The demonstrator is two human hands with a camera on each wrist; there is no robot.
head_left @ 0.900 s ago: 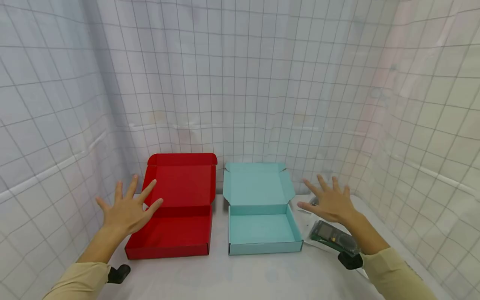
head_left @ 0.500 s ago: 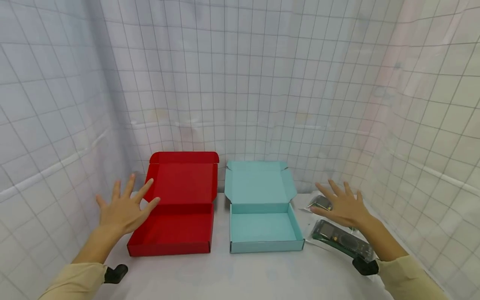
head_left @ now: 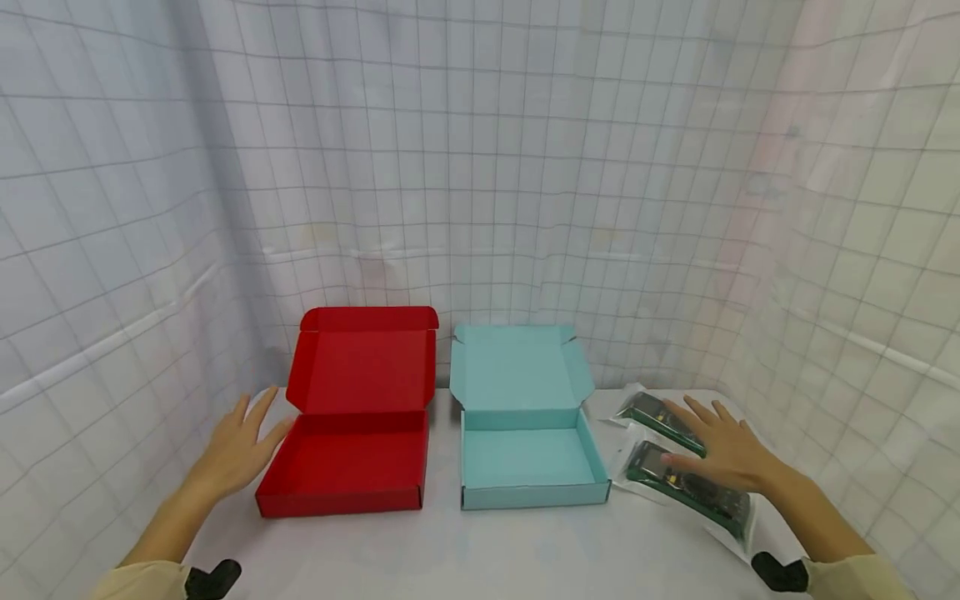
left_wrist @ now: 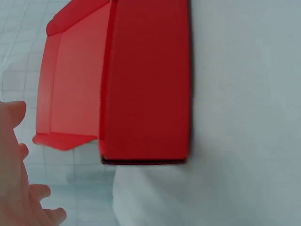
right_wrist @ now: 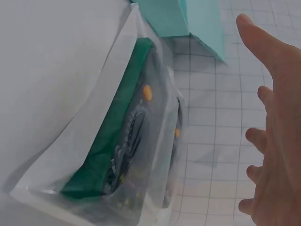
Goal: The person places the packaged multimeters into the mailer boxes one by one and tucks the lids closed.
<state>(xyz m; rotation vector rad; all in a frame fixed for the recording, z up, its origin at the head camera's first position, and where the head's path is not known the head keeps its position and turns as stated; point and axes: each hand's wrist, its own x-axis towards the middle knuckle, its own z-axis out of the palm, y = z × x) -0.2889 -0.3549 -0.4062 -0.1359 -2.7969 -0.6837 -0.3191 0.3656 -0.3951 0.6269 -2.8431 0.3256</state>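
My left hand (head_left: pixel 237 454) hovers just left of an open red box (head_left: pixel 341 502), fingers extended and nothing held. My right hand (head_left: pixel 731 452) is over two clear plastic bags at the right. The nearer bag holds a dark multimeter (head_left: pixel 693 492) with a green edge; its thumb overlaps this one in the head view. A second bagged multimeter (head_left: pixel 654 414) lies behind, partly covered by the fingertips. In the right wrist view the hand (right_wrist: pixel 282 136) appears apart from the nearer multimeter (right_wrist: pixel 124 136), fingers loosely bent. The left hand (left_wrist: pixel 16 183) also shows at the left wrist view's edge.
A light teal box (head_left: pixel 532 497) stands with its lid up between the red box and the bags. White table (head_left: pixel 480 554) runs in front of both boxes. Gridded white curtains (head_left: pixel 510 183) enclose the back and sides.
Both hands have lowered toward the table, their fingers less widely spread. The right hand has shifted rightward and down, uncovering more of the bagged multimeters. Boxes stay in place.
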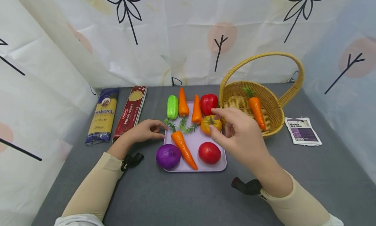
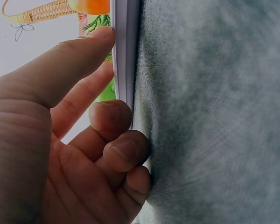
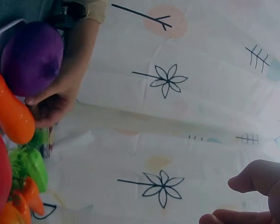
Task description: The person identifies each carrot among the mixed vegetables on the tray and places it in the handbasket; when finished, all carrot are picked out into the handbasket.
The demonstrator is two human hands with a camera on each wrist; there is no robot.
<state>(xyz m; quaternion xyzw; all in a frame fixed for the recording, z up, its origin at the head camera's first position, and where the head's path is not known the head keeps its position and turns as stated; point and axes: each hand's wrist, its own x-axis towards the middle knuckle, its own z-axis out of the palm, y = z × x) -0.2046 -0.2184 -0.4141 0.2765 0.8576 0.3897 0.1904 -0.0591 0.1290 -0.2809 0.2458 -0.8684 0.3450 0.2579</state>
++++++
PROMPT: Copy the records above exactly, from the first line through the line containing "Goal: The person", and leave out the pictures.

TASK SOLUTION:
The demonstrator is two human hands with a camera on each wrist; there is no robot.
head_left @ 0.900 s ago: 
head_left @ 0.500 s ago: 
head_left @ now: 
left_wrist @ now: 
right_wrist @ now: 
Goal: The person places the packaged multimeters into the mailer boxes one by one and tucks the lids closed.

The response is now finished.